[Your objective] Pick every line from the data that holds the word "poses".
[Source records]
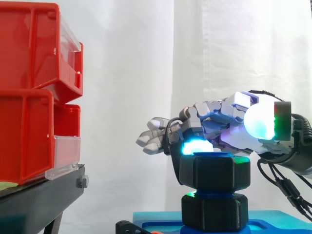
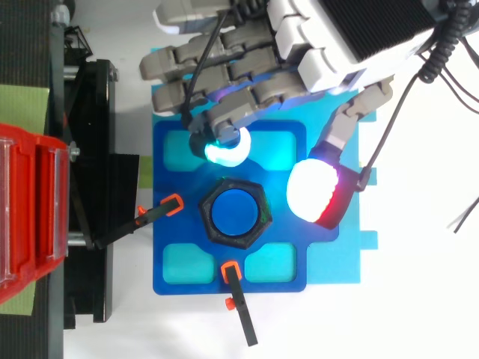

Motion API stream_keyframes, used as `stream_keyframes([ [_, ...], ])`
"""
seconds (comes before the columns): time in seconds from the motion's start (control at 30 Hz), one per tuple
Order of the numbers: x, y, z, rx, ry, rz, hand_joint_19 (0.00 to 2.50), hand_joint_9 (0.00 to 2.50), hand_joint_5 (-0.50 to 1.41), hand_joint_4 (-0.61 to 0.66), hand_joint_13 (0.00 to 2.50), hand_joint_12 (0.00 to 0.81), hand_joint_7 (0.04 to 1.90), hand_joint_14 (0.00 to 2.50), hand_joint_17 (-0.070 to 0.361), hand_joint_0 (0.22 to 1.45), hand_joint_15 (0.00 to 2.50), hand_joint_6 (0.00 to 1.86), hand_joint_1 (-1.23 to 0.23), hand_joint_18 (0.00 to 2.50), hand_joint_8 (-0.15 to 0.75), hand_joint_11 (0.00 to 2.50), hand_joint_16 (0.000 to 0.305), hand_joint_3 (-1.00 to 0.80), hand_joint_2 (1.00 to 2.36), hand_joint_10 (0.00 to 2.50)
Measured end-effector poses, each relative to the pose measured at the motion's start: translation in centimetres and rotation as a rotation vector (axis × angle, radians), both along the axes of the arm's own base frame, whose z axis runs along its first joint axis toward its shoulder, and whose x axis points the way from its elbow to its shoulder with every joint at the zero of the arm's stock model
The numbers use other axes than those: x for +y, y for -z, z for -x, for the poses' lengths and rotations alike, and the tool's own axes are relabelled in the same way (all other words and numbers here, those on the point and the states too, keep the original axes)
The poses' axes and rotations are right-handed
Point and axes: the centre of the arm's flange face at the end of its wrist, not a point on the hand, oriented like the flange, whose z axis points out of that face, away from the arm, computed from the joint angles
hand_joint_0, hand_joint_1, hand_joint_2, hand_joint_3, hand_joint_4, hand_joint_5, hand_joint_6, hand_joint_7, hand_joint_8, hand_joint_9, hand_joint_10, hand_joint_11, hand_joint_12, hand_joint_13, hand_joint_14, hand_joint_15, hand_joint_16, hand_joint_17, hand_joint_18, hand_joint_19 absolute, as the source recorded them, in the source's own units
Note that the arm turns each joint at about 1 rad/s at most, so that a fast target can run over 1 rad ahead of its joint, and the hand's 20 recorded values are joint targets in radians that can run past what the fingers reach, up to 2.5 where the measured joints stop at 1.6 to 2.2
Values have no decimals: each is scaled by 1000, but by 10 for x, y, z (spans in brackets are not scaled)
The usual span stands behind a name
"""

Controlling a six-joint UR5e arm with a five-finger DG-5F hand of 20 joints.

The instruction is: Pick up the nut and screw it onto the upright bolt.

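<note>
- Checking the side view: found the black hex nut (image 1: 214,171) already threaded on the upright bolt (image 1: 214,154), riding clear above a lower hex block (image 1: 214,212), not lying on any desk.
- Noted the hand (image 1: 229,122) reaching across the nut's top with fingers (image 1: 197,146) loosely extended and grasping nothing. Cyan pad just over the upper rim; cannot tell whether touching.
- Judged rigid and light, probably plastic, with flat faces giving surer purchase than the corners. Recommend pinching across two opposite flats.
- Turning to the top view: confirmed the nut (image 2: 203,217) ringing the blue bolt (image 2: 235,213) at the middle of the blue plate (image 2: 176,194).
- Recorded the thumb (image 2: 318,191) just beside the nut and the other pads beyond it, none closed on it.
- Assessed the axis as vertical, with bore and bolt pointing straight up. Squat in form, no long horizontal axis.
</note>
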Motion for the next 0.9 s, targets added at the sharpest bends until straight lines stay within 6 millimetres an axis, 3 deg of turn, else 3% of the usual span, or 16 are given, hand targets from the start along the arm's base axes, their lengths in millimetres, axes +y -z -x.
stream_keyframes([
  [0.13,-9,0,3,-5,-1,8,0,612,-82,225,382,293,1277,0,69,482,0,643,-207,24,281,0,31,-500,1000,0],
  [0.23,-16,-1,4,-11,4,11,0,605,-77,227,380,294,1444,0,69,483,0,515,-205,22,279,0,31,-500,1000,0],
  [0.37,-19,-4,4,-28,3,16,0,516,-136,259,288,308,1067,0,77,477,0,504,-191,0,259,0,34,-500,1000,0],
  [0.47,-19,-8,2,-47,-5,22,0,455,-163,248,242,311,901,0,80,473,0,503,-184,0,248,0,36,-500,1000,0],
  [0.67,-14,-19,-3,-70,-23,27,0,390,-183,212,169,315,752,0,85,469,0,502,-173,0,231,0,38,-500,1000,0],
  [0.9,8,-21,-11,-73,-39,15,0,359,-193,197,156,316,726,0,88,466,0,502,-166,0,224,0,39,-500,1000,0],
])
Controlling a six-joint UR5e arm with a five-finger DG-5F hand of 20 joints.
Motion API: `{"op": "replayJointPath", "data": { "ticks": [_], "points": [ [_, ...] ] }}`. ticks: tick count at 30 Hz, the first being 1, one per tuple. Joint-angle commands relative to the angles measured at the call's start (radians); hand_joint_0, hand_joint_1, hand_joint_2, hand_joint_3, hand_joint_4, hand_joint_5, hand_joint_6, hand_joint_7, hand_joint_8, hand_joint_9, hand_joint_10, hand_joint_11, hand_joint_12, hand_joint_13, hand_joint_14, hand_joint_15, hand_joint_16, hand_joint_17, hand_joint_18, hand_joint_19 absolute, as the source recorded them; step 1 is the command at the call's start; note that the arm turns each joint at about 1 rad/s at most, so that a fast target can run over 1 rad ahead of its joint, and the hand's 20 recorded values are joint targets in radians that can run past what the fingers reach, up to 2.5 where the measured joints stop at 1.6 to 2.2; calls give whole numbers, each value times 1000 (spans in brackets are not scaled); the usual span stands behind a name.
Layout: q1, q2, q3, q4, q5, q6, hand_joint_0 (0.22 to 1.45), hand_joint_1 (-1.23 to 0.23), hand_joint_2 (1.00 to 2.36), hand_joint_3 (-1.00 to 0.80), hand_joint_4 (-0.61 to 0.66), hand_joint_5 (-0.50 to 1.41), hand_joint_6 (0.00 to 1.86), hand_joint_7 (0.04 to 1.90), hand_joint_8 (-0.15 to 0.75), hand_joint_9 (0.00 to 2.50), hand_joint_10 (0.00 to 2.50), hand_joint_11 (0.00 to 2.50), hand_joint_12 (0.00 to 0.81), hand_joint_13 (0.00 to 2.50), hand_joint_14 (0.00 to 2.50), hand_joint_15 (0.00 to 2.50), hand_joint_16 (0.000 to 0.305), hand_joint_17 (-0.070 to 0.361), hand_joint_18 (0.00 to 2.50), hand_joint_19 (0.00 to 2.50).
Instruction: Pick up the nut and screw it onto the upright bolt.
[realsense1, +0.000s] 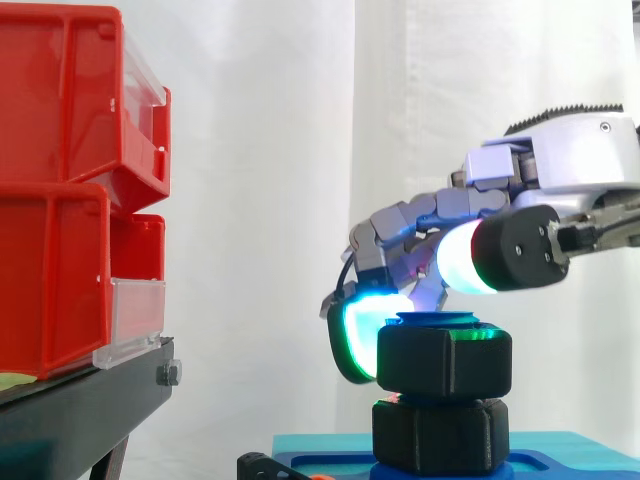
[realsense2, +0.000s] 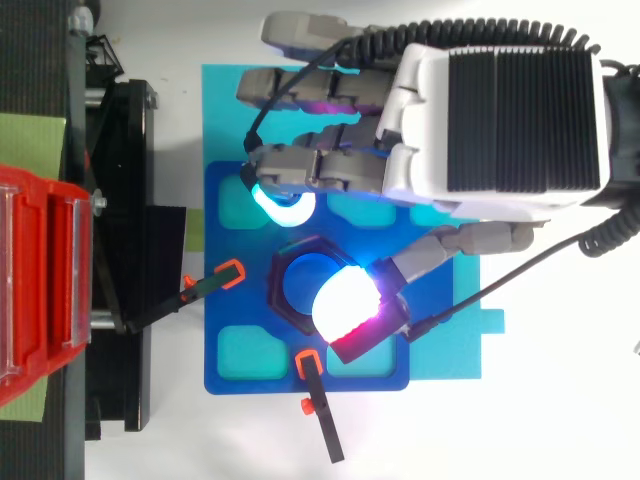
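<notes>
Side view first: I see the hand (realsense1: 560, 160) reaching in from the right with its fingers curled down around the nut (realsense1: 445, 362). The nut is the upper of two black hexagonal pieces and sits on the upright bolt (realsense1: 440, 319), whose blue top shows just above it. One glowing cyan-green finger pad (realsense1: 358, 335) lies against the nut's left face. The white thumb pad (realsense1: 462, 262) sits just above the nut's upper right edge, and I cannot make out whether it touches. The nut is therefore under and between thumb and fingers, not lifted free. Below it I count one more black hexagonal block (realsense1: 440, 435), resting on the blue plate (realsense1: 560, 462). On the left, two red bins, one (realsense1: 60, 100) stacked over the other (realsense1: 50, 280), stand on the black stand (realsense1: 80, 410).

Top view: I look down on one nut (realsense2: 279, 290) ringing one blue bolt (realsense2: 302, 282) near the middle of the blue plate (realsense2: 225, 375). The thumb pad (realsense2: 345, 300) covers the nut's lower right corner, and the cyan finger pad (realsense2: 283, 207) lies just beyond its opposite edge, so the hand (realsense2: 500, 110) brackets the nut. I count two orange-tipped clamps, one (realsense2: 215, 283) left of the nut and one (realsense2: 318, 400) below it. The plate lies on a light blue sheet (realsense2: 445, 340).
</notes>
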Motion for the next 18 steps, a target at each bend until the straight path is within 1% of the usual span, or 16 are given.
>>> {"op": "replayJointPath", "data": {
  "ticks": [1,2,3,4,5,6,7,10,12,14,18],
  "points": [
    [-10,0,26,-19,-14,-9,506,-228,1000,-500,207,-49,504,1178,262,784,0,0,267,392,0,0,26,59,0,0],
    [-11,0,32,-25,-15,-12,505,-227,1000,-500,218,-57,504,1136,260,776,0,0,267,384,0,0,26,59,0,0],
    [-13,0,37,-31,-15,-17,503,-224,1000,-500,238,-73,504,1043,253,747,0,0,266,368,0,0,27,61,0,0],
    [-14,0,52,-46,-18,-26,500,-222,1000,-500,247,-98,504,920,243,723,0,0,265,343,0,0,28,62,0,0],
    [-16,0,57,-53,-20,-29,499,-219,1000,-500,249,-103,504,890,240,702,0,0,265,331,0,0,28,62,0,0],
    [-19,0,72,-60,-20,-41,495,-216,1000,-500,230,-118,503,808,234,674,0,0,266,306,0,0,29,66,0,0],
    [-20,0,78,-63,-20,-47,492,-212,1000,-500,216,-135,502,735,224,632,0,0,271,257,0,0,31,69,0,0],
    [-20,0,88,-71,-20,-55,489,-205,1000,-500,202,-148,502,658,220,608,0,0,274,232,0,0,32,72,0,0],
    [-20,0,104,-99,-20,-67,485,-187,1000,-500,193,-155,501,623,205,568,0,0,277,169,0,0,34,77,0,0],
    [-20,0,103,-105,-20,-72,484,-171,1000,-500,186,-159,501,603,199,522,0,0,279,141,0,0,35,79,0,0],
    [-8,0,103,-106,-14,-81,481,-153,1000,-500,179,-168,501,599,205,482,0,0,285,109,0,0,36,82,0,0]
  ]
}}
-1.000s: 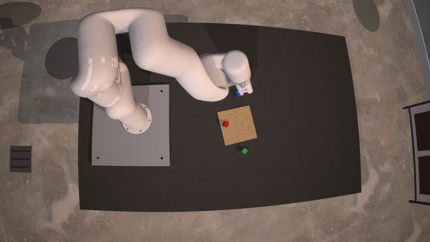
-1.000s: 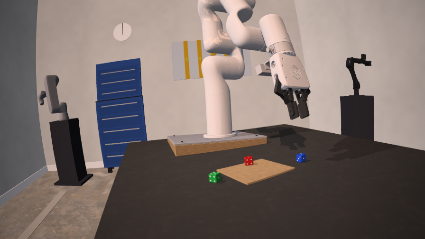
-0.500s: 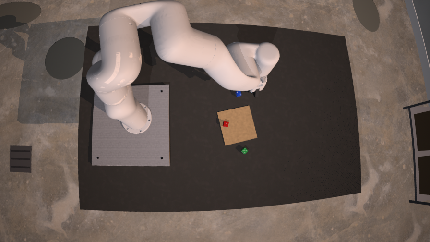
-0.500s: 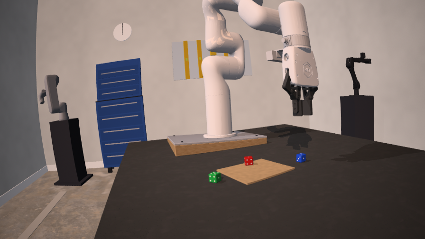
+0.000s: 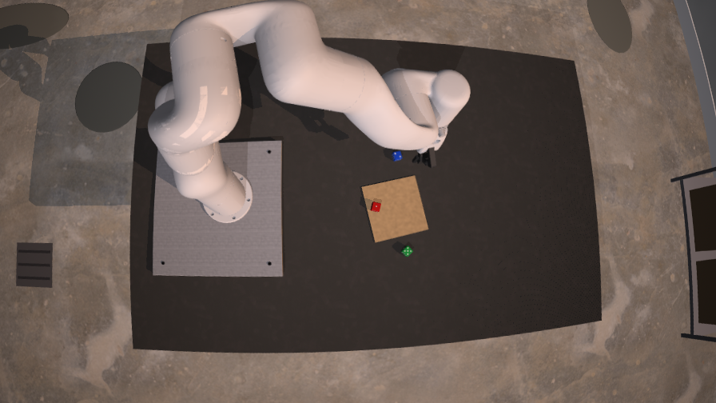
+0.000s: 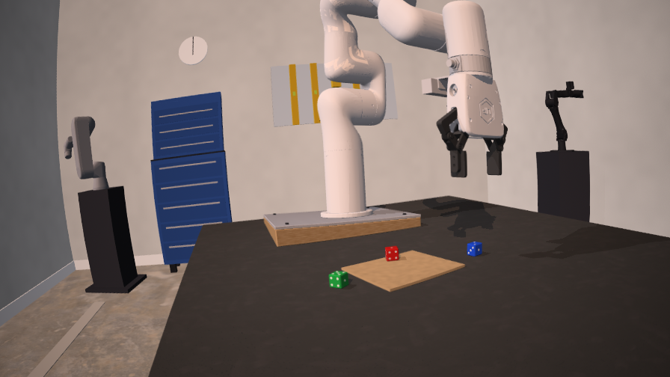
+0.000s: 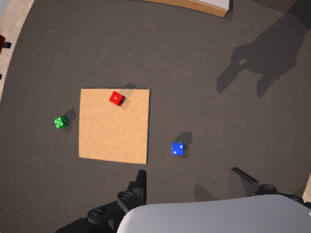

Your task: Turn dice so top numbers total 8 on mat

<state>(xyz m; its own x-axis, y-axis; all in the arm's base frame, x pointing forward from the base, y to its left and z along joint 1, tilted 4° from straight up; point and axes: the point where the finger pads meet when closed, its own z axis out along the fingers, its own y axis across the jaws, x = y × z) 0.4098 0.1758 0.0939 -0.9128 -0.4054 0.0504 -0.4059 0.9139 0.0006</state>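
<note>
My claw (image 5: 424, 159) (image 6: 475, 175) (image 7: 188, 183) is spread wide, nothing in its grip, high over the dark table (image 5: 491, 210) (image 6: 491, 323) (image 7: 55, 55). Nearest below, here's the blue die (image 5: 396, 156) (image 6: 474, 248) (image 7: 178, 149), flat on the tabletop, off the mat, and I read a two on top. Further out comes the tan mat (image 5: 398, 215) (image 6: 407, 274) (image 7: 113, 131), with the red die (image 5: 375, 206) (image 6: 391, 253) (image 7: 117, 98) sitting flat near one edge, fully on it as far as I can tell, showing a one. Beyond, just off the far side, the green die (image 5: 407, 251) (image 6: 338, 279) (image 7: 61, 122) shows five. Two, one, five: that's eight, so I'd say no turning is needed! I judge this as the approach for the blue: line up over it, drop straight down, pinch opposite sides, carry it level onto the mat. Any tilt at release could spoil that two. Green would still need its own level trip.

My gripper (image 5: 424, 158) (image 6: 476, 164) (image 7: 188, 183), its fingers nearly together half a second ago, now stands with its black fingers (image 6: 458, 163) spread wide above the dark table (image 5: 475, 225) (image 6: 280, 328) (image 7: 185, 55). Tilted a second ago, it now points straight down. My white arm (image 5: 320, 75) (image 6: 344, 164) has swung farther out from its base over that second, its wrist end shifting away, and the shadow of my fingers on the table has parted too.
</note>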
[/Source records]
[Response area]
Measured end-effector poses, each relative to the pose measured at the motion's start: translation in centimetres and rotation as a rotation vector (axis × angle, radians), both along the axes of the arm's own base frame, whose z axis runs along its first joint axis toward its shoulder, and whose x axis points the way from its elbow to its shoulder with every joint at the zero of the arm's stock model
The numbers use other axes than those: x for +y, y for -z, z for -x, for the poses' lengths and rotations alike, and the tool's own axes are relabelled in the same way (all other words and numbers here, those on the point and the states too, keep the original axes)
The poses' axes and rotations are right-handed

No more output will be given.